- _PROBLEM DETAILS_
Go through the data underneath and report how many lines hold the string "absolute", giving only the number.

- _DATA_
——————————

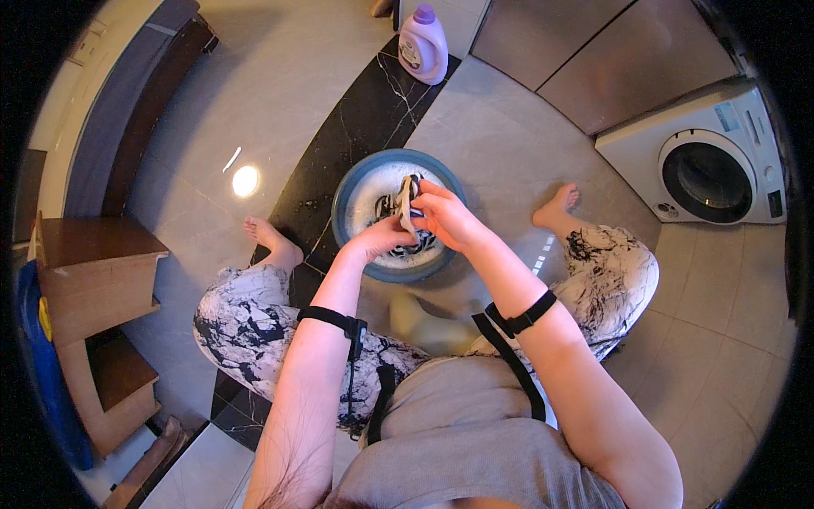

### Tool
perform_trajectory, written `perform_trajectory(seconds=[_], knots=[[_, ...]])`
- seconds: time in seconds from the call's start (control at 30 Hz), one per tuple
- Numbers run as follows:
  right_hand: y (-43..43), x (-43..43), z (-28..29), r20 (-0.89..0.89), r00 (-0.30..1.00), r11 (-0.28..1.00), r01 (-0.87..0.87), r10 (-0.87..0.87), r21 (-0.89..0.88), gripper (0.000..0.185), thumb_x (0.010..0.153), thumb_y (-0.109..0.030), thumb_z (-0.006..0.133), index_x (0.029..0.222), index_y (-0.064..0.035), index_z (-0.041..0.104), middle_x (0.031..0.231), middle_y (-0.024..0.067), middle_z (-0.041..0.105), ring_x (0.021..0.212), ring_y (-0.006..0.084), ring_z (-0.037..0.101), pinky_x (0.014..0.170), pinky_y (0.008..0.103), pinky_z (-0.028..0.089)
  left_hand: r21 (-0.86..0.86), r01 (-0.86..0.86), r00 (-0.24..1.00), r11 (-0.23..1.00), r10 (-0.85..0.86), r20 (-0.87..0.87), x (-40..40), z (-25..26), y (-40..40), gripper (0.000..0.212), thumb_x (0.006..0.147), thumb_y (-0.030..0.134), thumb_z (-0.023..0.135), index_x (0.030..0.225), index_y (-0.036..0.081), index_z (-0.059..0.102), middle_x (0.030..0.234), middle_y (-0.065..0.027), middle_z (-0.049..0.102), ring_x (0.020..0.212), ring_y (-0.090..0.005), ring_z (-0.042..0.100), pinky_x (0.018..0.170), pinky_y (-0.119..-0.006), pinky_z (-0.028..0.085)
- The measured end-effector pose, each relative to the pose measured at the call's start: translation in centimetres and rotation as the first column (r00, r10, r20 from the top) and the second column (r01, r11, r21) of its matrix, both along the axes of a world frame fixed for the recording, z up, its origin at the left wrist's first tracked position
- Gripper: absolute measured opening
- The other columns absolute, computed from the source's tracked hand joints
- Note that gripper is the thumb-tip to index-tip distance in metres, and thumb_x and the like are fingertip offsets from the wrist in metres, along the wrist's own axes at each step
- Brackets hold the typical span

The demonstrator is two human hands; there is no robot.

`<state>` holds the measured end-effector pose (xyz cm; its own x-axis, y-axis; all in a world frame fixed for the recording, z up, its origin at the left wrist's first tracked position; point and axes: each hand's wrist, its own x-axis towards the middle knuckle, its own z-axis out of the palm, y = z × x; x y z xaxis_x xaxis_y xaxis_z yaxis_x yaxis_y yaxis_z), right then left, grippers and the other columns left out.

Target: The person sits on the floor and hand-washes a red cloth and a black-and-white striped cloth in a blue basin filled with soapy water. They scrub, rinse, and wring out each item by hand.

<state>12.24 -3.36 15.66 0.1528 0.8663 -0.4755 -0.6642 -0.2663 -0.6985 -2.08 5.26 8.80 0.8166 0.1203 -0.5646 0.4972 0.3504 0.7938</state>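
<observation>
A round blue basin (341,207) stands on the floor between my feet, holding white suds (375,184). Over the suds, a wet black-and-white cloth (407,202) is pinched upright between my two hands. My left hand (386,237) grips its lower edge with the thumb near the middle of the basin. My right hand (443,213) holds the upper part, fingers curled around it from the right. More of the dark patterned fabric (386,207) lies in the foam below and beside the hands. The fingertips of my left hand are partly hidden by the cloth.
Beyond the basin, a purple detergent bottle (425,48) stands on a black marble strip (356,114). A white front-loading washing machine (706,159) is at the right. Wooden shelving (98,286) stands at the left. A pale yellowish-green object (423,324) sits close before my body.
</observation>
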Motion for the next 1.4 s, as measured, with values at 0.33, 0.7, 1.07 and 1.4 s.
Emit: perform_trajectory(seconds=[0.33, 0.7, 1.07, 1.4], knots=[[-1.7, 2.9, -8.6, 0.716, 0.648, 0.954, -0.056, 0.260, -0.295, 0.042, 0.076, 0.002, 0.054, 0.117, 0.0017, 0.057, 0.112, 0.0119, 0.063, 0.105, 0.0217, 0.058, 0.093, 0.0319, 0.043, -0.414, -0.378, 0.896, 0.828, 0.440, 0.061, 0.4, 2.7, 0.8, 0.035, 0.082, 0.018, 0.067, 0.114, 0.006, 0.058, 0.102, -0.0037, 0.065, 0.092, -0.0152, 0.061, 0.083, -0.030, 0.048], [-1.9, 1.5, -5.0, 0.446, 0.892, 0.964, 0.053, 0.071, -0.260, 0.022, 0.088, -0.025, 0.049, 0.096, -0.0077, 0.060, 0.081, 0.0018, 0.059, 0.075, 0.0117, 0.054, 0.070, 0.0250, 0.044, 0.407, 0.246, 0.964, 0.880, -0.178, -0.197, -1.2, 1.7, 2.6, 0.059, 0.068, 0.025, 0.078, 0.115, -0.002, 0.056, 0.105, -0.0127, 0.065, 0.096, -0.0181, 0.061, 0.088, -0.030, 0.045], [-3.1, 1.3, -8.1, 0.680, 0.732, 0.957, 0.170, 0.038, -0.237, 0.021, 0.085, -0.017, 0.061, 0.099, -0.0011, 0.060, 0.088, 0.0049, 0.063, 0.086, 0.0142, 0.059, 0.077, 0.0277, 0.048, -0.301, -0.435, 0.897, 0.849, 0.437, -0.065, 0.0, 1.5, 1.4, 0.028, 0.086, 0.020, 0.060, 0.108, 0.002, 0.059, 0.095, -0.0060, 0.066, 0.084, -0.0155, 0.062, 0.077, -0.030, 0.050], [-2.7, -0.2, -5.2, 0.235, 0.938, 0.931, -0.171, 0.254, -0.324, 0.025, 0.087, -0.032, 0.060, 0.102, -0.0109, 0.059, 0.086, -0.0007, 0.058, 0.078, 0.0092, 0.053, 0.072, 0.0241, 0.042, -0.434, -0.411, 0.876, 0.802, 0.480, 0.058, -0.2, 1.8, 1.5, 0.037, 0.080, 0.014, 0.067, 0.114, 0.004, 0.054, 0.102, -0.0077, 0.065, 0.093, -0.0190, 0.062, 0.083, -0.035, 0.051]])
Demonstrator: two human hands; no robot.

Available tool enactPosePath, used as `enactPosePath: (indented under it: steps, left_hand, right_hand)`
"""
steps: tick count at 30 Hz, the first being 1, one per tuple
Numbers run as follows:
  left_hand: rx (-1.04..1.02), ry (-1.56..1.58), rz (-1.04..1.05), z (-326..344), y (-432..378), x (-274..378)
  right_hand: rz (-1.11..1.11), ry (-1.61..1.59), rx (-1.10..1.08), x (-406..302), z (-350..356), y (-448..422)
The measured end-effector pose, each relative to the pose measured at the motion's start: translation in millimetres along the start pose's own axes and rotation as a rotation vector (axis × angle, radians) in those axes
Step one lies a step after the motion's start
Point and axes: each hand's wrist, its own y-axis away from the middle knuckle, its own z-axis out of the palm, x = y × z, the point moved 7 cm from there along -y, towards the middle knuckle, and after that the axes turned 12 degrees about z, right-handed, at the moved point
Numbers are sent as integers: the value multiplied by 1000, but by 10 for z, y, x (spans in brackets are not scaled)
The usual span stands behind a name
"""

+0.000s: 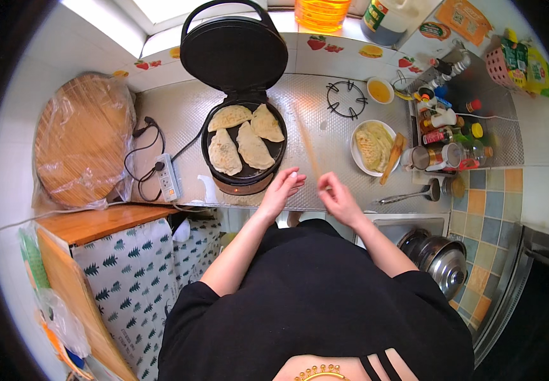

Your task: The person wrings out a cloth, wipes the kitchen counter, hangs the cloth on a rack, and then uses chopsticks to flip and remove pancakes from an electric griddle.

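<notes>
Four-sided framing aside, several half-moon stuffed flatbreads (225, 151) lie in the round black pan of an electric griddle (243, 180), whose lid (234, 55) stands raised behind it. My left hand (285, 189) hovers by the griddle's front right rim, holding nothing, its fingers loosely apart. In my right hand (338, 197) is a thin wooden stick (308, 143), probably chopsticks, blurred and pointing away from me over the counter. To the right, a white plate (357, 162) carries more folded flatbreads (374, 145), with a wooden spatula (392, 159) resting across its edge.
A bowl of yellow liquid (380, 90) sits near a black burner ring (346, 100). Bottles and jars (441, 135) crowd the right side, by a ladle (412, 194). Left are a power strip (167, 178) with cords and a plastic-wrapped wooden board (84, 143). A lidded pot (446, 271) is at the sink.
</notes>
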Motion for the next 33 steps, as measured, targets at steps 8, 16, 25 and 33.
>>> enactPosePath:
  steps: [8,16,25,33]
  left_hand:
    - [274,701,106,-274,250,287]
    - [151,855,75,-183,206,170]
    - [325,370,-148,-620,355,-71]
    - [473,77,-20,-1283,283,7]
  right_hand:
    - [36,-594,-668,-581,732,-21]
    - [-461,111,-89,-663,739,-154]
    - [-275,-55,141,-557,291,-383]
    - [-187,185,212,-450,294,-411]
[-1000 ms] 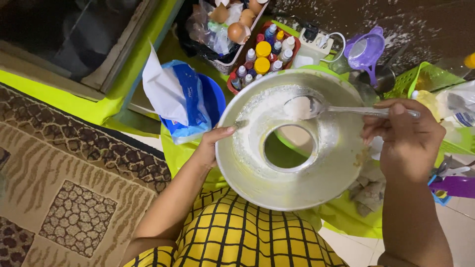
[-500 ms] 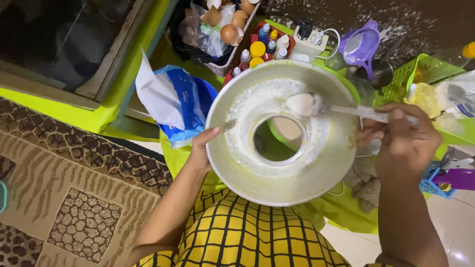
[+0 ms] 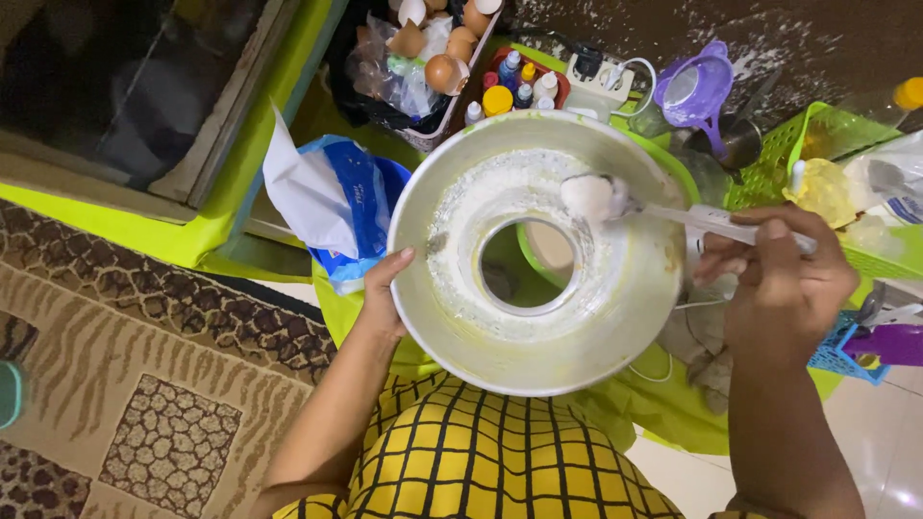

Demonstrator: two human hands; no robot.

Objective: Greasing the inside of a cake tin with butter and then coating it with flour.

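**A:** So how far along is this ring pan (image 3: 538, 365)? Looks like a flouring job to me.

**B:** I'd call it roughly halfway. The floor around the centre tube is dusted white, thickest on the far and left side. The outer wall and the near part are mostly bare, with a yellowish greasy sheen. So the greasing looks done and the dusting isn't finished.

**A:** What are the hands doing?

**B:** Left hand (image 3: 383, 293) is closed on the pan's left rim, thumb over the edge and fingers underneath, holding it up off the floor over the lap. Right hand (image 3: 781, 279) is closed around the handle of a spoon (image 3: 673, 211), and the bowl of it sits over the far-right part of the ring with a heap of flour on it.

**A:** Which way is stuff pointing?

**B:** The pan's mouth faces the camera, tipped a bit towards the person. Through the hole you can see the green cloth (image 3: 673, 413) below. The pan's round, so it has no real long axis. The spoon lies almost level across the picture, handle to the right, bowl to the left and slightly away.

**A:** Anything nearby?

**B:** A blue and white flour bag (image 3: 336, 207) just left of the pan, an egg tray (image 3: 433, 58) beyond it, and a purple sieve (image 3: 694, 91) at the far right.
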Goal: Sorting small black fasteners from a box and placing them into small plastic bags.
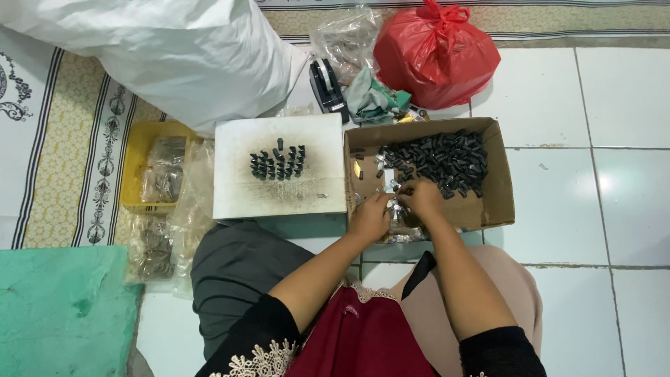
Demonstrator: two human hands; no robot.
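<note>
A shallow cardboard box [497,183] is placed on the white tiled floor [614,209]. A heap of small black cylindrical parts [443,162] is kept in its far half, and some small shiny metal pieces [382,165] are scattered beside the heap. Both hands are brought together over the near edge of this box. By the left hand [370,218] and the right hand [421,199] a small piece is pinched between the fingertips; the fingers are closed on it, but which kind of piece it is cannot be told.

Just left of the box a white flat board [241,185] with dusty grey stains is laid. On it a few short rows of black parts [278,163] are set upright. Further left a yellow plastic tray [137,150] is seen, with clear bags [162,169] of small parts inside. Behind the box a tied red plastic bag [436,54], glossy and wrinkled, and a big white sack [167,49] are lying.
</note>
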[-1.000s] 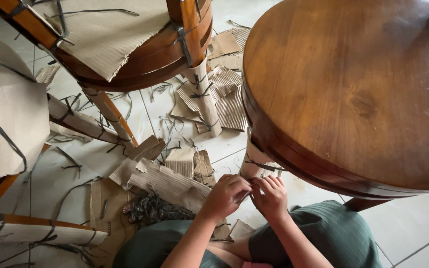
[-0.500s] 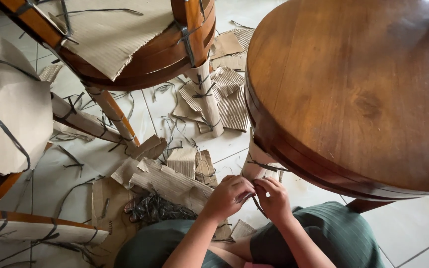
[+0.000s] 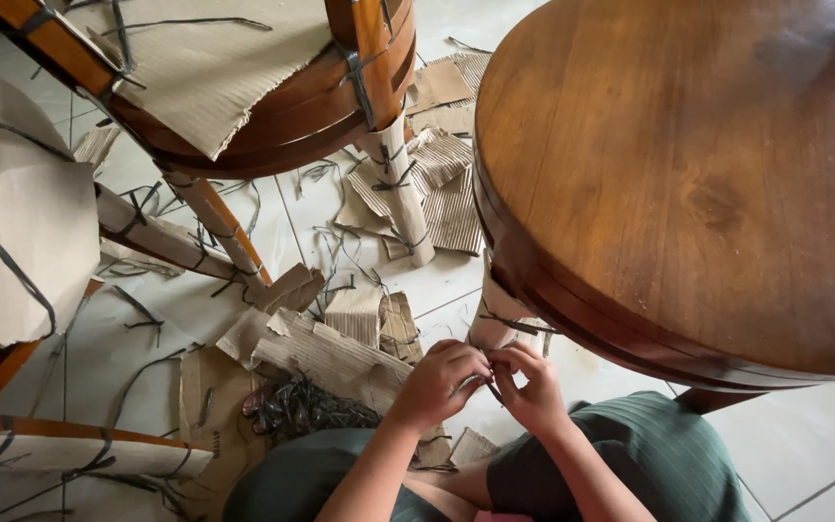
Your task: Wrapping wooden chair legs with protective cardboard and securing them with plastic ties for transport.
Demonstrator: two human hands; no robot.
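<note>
My left hand [image 3: 442,382] and my right hand [image 3: 531,387] meet fingertip to fingertip at the bottom of a cardboard-wrapped leg [image 3: 500,314] of a round brown wooden table [image 3: 698,184]. Both pinch a thin dark plastic strap [image 3: 488,387] that runs around the wrapping. The leg's top is hidden under the tabletop. My knees in green cloth show below the hands.
Torn corrugated cardboard pieces [image 3: 340,353] and cut dark straps [image 3: 306,406] litter the pale tiled floor [image 3: 804,454]. A second wooden table or chair [image 3: 273,87] with wrapped legs stands at the upper left. More cardboard-wrapped furniture [image 3: 12,222] fills the left edge.
Both hands have shifted slightly right and closer to the wrapped leg, fingers tightening on the strap. The view has moved a little.
</note>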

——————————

- _SOLUTION TO THIS EXERCISE_
2